** TASK STATEMENT **
Below are the records; retype each one exactly.

::::

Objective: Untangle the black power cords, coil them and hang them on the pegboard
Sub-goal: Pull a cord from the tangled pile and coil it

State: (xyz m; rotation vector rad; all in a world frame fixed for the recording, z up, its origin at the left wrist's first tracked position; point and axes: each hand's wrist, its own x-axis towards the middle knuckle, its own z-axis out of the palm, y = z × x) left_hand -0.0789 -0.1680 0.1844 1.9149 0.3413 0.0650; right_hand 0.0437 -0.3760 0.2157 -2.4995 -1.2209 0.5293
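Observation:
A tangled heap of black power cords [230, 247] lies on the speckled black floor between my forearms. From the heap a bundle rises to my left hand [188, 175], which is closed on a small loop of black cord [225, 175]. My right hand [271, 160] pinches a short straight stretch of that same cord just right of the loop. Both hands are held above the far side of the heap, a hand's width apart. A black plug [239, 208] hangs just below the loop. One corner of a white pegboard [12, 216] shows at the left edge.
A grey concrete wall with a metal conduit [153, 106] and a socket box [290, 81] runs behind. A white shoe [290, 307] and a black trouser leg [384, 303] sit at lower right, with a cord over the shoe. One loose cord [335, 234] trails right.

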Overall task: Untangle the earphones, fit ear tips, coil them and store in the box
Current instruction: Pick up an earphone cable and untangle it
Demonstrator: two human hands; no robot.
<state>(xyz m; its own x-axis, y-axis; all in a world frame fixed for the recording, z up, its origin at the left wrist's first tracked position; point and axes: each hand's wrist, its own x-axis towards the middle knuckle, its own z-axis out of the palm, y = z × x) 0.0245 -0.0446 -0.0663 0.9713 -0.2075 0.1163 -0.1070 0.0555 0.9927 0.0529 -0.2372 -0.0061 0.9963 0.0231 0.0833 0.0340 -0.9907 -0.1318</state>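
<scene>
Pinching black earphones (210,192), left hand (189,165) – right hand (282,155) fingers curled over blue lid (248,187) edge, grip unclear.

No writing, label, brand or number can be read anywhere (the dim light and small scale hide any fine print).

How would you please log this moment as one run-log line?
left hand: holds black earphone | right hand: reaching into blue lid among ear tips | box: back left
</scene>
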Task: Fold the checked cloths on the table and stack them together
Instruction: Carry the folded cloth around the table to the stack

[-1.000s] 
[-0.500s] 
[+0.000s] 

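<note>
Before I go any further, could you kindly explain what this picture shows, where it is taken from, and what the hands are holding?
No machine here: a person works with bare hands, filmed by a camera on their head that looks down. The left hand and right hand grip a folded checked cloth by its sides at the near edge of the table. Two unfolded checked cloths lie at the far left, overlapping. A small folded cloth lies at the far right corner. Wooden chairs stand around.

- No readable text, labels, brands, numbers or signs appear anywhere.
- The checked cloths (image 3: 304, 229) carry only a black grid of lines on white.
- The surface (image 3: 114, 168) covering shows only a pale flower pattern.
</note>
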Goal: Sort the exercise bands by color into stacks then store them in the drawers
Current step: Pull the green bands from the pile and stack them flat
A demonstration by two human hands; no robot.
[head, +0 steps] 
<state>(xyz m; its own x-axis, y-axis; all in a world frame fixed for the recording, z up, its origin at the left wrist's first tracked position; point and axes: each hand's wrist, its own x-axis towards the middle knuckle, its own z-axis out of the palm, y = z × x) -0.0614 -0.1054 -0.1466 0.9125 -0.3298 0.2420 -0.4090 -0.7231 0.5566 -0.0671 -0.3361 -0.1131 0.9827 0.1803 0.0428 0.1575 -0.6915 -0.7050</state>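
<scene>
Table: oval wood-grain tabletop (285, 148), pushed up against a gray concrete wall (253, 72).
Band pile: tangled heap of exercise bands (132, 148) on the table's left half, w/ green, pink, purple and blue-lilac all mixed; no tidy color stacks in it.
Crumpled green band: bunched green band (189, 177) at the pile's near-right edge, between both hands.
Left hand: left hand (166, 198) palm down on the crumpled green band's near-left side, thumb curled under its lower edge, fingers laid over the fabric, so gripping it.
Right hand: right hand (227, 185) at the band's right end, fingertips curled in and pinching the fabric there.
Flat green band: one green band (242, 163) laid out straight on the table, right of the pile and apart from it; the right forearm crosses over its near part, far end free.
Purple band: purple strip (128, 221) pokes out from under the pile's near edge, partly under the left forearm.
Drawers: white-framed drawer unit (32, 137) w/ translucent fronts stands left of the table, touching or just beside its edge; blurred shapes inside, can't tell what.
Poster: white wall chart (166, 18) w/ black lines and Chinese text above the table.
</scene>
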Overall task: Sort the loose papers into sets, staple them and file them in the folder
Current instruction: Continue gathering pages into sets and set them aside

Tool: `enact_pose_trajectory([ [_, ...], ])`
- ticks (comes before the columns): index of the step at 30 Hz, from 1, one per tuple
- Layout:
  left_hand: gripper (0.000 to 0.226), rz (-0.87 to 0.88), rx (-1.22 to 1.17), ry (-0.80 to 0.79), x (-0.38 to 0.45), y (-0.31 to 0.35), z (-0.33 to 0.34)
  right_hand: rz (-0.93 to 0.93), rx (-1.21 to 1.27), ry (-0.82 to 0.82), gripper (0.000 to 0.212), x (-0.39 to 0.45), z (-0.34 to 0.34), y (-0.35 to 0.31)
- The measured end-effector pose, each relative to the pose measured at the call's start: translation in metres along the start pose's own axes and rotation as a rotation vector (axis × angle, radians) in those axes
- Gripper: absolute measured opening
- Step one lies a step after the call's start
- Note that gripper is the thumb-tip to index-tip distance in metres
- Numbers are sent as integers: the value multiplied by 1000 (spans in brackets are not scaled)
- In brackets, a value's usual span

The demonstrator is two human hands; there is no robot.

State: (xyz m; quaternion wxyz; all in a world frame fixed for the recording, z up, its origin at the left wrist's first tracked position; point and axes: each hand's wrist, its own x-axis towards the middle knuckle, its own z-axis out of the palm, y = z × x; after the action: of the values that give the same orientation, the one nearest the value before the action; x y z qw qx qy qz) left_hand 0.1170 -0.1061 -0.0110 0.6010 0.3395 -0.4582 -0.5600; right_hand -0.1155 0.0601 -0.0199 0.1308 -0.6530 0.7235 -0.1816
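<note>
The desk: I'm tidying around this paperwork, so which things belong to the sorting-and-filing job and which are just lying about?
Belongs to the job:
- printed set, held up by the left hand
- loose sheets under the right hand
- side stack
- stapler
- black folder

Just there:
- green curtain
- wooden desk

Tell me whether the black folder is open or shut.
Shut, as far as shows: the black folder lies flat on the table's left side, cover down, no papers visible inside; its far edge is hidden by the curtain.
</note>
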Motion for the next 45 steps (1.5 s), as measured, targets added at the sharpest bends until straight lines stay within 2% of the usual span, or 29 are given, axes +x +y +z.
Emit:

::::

** WRITTEN RESPONSE **
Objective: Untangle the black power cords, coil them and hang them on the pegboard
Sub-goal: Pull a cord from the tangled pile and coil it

State: (xyz m; rotation vector rad; all in a world frame fixed for the recording, z up, its origin at the left wrist's first tracked position; point and axes: each hand's wrist, its own x-axis towards the middle knuckle, its own z-axis out of the palm, y = z × x) left_hand -0.0789 -0.1680 0.1844 1.9149 0.3413 0.0650; right_hand 0.0437 -0.3760 0.2157 -2.4995 -1.2209 0.5293
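Observation:
A tangled heap of black power cords [230, 247] lies on the speckled black floor between my forearms. From the heap a bundle rises to my left hand [188, 175], which is closed on a small loop of black cord [225, 175]. My right hand [271, 160] pinches a short straight stretch of that same cord just right of the loop. Both hands are held above the far side of the heap, a hand's width apart. A black plug [239, 208] hangs just below the loop. One corner of a white pegboard [12, 216] shows at the left edge.
A grey concrete wall with a metal conduit [153, 106] and a socket box [290, 81] runs behind. A white shoe [290, 307] and a black trouser leg [384, 303] sit at lower right, with a cord over the shoe. One loose cord [335, 234] trails right.
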
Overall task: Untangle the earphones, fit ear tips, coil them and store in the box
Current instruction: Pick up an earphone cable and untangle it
Demonstrator: two human hands; no robot.
<state>(xyz m; its own x-axis, y-axis; all in a world frame fixed for the recording, z up, its origin at the left wrist's first tracked position; point and axes: each hand's wrist, its own x-axis towards the middle knuckle, its own z-axis out of the palm, y = z × x) 0.0245 -0.0446 -0.0663 0.9713 -0.2075 0.1163 -0.1070 0.0555 0.9927 0.0529 -0.2372 -0.0061 0.9963 0.0231 0.0833 0.0340 -0.9907 -0.1318</state>
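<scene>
Pinching black earphones (210,192), left hand (189,165) – right hand (282,155) fingers curled over blue lid (248,187) edge, grip unclear.

No writing, label, brand or number can be read anywhere (the dim light and small scale hide any fine print).

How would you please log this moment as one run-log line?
left hand: holds black earphone | right hand: reaching into blue lid among ear tips | box: back left
</scene>
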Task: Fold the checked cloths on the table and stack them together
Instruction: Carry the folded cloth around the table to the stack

[-1.000s] 
[-0.500s] 
[+0.000s] 

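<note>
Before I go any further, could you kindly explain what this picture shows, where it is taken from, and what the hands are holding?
No machine here: a person works with bare hands, filmed by a camera on their head that looks down. The left hand and right hand grip a folded checked cloth by its sides at the near edge of the table. Two unfolded checked cloths lie at the far left, overlapping. A small folded cloth lies at the far right corner. Wooden chairs stand around.

- No readable text, labels, brands, numbers or signs appear anywhere.
- The checked cloths (image 3: 304, 229) carry only a black grid of lines on white.
- The surface (image 3: 114, 168) covering shows only a pale flower pattern.
</note>
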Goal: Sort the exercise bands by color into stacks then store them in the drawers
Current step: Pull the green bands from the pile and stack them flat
A demonstration by two human hands; no robot.
[head, +0 steps] 
<state>(xyz m; its own x-axis, y-axis; all in a world frame fixed for the recording, z up, its origin at the left wrist's first tracked position; point and axes: each hand's wrist, its own x-axis towards the middle knuckle, its own z-axis out of the palm, y = z × x) -0.0614 -0.1054 -0.1466 0.9125 -0.3298 0.2420 -0.4090 -0.7231 0.5566 -0.0671 -0.3361 -0.1131 0.9827 0.1803 0.0428 0.1575 -0.6915 -0.7050</state>
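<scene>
Table: oval wood-grain tabletop (285, 148), pushed up against a gray concrete wall (253, 72).
Band pile: tangled heap of exercise bands (132, 148) on the table's left half, w/ green, pink, purple and blue-lilac all mixed; no tidy color stacks in it.
Crumpled green band: bunched green band (189, 177) at the pile's near-right edge, between both hands.
Left hand: left hand (166, 198) palm down on the crumpled green band's near-left side, thumb curled under its lower edge, fingers laid over the fabric, so gripping it.
Right hand: right hand (227, 185) at the band's right end, fingertips curled in and pinching the fabric there.
Flat green band: one green band (242, 163) laid out straight on the table, right of the pile and apart from it; the right forearm crosses over its near part, far end free.
Purple band: purple strip (128, 221) pokes out from under the pile's near edge, partly under the left forearm.
Drawers: white-framed drawer unit (32, 137) w/ translucent fronts stands left of the table, touching or just beside its edge; blurred shapes inside, can't tell what.
Poster: white wall chart (166, 18) w/ black lines and Chinese text above the table.
</scene>
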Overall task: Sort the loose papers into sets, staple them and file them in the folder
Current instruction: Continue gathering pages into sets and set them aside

Tool: `enact_pose_trajectory([ [_, ...], ])`
- ticks (comes before the columns): index of the step at 30 Hz, from 1, one per tuple
- Layout:
  left_hand: gripper (0.000 to 0.226), rz (-0.87 to 0.88), rx (-1.22 to 1.17), ry (-0.80 to 0.79), x (-0.38 to 0.45), y (-0.31 to 0.35), z (-0.33 to 0.34)
  right_hand: rz (-0.93 to 0.93), rx (-1.21 to 1.27), ry (-0.82 to 0.82), gripper (0.000 to 0.212), x (-0.39 to 0.45), z (-0.34 to 0.34), y (-0.35 to 0.31)
- The measured end-effector pose, each relative to the pose measured at the call's start: translation in metres along the start pose's own axes and rotation as a rotation vector (axis × angle, radians) in those axes
- Gripper: absolute measured opening
- Step one lies a step after the call's start
- Note that gripper is the thumb-tip to index-tip distance in metres
- Numbers are sent as integers: the value multiplied by 1000 (spans in brackets are not scaled)
- In brackets, a value's usual span

The demonstrator is two human hands; there is no robot.

State: (xyz m; quaternion wxyz; all in a world frame fixed for the recording, z up, its origin at the left wrist's first tracked position; point and axes: each hand's wrist, its own x-axis towards the middle knuckle, its own z-axis out of the palm, y = z × x; after the action: of the values that give the same orientation, the one nearest the value before the action; x y z qw qx qy qz) left_hand 0.1170 -0.1061 -0.0110 0.6010 0.3395 -0.4582 -0.5600; right_hand -0.1155 0.0601 -0.0199 0.1308 -0.6530 0.7235 -0.1816
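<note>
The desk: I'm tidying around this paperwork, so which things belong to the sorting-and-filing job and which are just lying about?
Belongs to the job:
- printed set, held up by the left hand
- loose sheets under the right hand
- side stack
- stapler
- black folder

Just there:
- green curtain
- wooden desk

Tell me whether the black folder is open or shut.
Shut, as far as shows: the black folder lies flat on the table's left side, cover down, no papers visible inside; its far edge is hidden by the curtain.
</note>
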Motion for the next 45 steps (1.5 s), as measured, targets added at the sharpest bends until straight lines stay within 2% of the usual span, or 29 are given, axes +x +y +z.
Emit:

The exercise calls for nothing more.